Rule of thumb: VARCHAR is the default. Use CHAR only for truly fixed-width data. Use TEXT when you can't predict length.

Date/Time Types

Type	Size	Stores	Example
`DATE`	3 bytes	Date only	`2025-03-15`
`TIME`	3 bytes	Time only	`14:30:00`
`DATETIME`	8 bytes	Date + time, no timezone	`2025-03-15 14:30:00`
`TIMESTAMP`	4 bytes	Date + time, stored as UTC epoch	1970 – 2038

The 2038 Problem

TIMESTAMP is stored as a 32-bit integer (seconds since 1970-01-01). It overflows on January 19, 2038.

graph LR
    A["1970-01-01<br/>epoch = 0"] --> B["2025-03-15<br/>epoch = 1,741,034,400"] --> C["2038-01-19<br/>epoch = 2,147,483,647<br/>💥 OVERFLOW"]
    style C fill:#4a1a1a,stroke:#ff4444

Workaround: Store epoch as BIGINT — good for billions of years.

Getting Epoch in SQL

Database	Function
MySQL	`UNIX_TIMESTAMP()`
PostgreSQL	`EXTRACT(EPOCH FROM NOW())::BIGINT`

NOW() returns a datetime, not an integer. Can't compare directly with a BIGINT column.

Floating Point Types

Type	Size	Precision	Use case
`FLOAT`	4 bytes	~7 digits	Approximate values (rarely used)
`DOUBLE`	8 bytes	~15 digits	Scientific, coordinates
`DECIMAL(m,d)`	Variable	Exact	Money! `DECIMAL(10,2)` → `99999999.99`

Golden rule: Never use FLOAT/DOUBLE for money.

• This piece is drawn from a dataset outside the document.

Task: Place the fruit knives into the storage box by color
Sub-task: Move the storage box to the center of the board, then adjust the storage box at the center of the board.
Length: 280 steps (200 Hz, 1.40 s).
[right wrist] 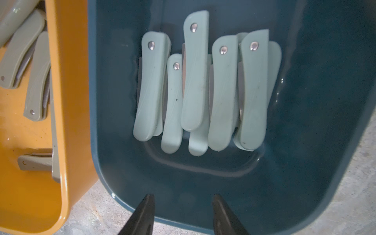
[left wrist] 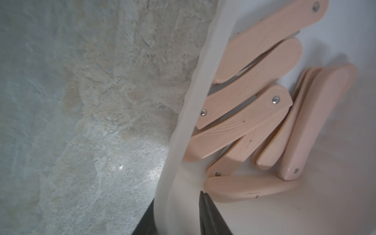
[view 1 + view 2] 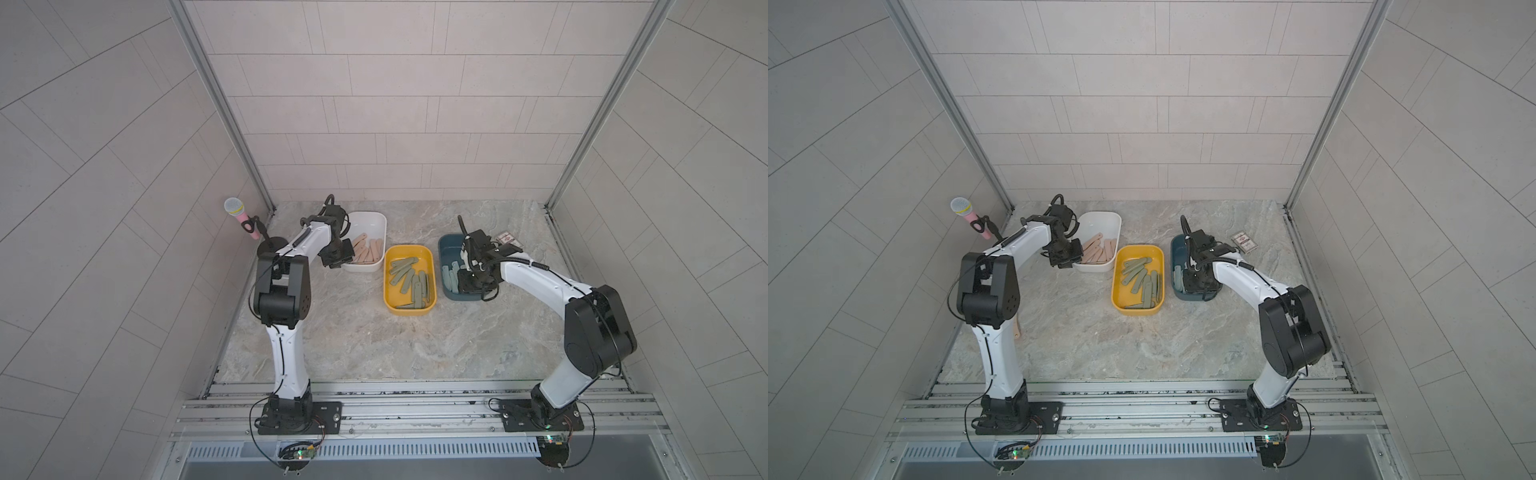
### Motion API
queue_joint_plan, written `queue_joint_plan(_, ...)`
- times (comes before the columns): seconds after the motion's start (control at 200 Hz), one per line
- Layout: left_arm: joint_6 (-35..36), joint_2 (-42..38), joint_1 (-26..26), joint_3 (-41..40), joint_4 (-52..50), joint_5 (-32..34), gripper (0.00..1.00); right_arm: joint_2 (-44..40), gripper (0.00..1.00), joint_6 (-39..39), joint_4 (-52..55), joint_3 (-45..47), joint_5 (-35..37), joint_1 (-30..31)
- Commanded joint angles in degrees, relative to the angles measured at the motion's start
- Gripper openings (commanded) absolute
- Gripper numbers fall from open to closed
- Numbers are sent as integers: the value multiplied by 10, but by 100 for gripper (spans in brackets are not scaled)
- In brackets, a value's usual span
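Three storage boxes stand in a row. The white box holds several peach-pink fruit knives. Olive-green knives lie in the yellow box, and pale teal knives in the blue box. My left gripper straddles the white box's near wall, one finger inside and one outside, shut on it. My right gripper hangs open over the blue box's near end, holding nothing. One more pink knife lies on the table, half hidden behind the left arm.
A pink microphone on a stand sits at the back left corner. A small card box lies to the right of the blue box. Tiled walls close three sides, and a metal rail runs along the front.
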State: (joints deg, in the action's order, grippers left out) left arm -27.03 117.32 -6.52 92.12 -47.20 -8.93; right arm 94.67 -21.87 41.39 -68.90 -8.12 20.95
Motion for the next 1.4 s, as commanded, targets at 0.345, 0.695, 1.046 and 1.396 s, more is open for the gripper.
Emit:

Floating point rounding will bite you.

-- FLOAT: 0.1 + 0.2 = 0.30000000000000004  ❌
-- DECIMAL: 0.1 + 0.2 = 0.3                 ✅

Binary & Blob Types

Type	Max Size	Use case
`BINARY(n)`	255 bytes	Fixed-length hashes, UUIDs
`VARBINARY(n)`	65 KB	Variable binary data
`BLOB`	65 KB	Small files (usually use S3 instead)

Boolean

BOOLEAN is TINYINT(1) under the hood. 0 = false, 1 = true.

Quick Decision Guide

flowchart TD
    A[What are you storing?] --> B{Numbers?}
    A --> C{Text?}
    A --> D{Date/Time?}
    A --> E{Money?}

    B -->|"Counting things"| B1["INT (4 bytes)"]
    B -->|"Timestamps/IDs"| B2["BIGINT (8 bytes)"]
    B -->|"Flags"| B3["TINYINT (1 byte)"]

    C -->|"Fixed width<br/>(country codes)"| C1["CHAR(n)"]
    C -->|"Variable, bounded<br/>(keys, emails)"| C2["VARCHAR(n)"]
    C -->|"Unbounded text"| C3["TEXT"]

    D -->|"Need timezone"| D1["BIGINT epoch<br/>(avoids 2038)"]
    D -->|"Just a date"| D2["DATE"]

    E --> E1["DECIMAL(m,d)<br/>NEVER FLOAT"]

    style E1 fill:#4a1a1a,stroke:#ff4444
    style D1 fill:#1a3a4a,stroke:#44aaff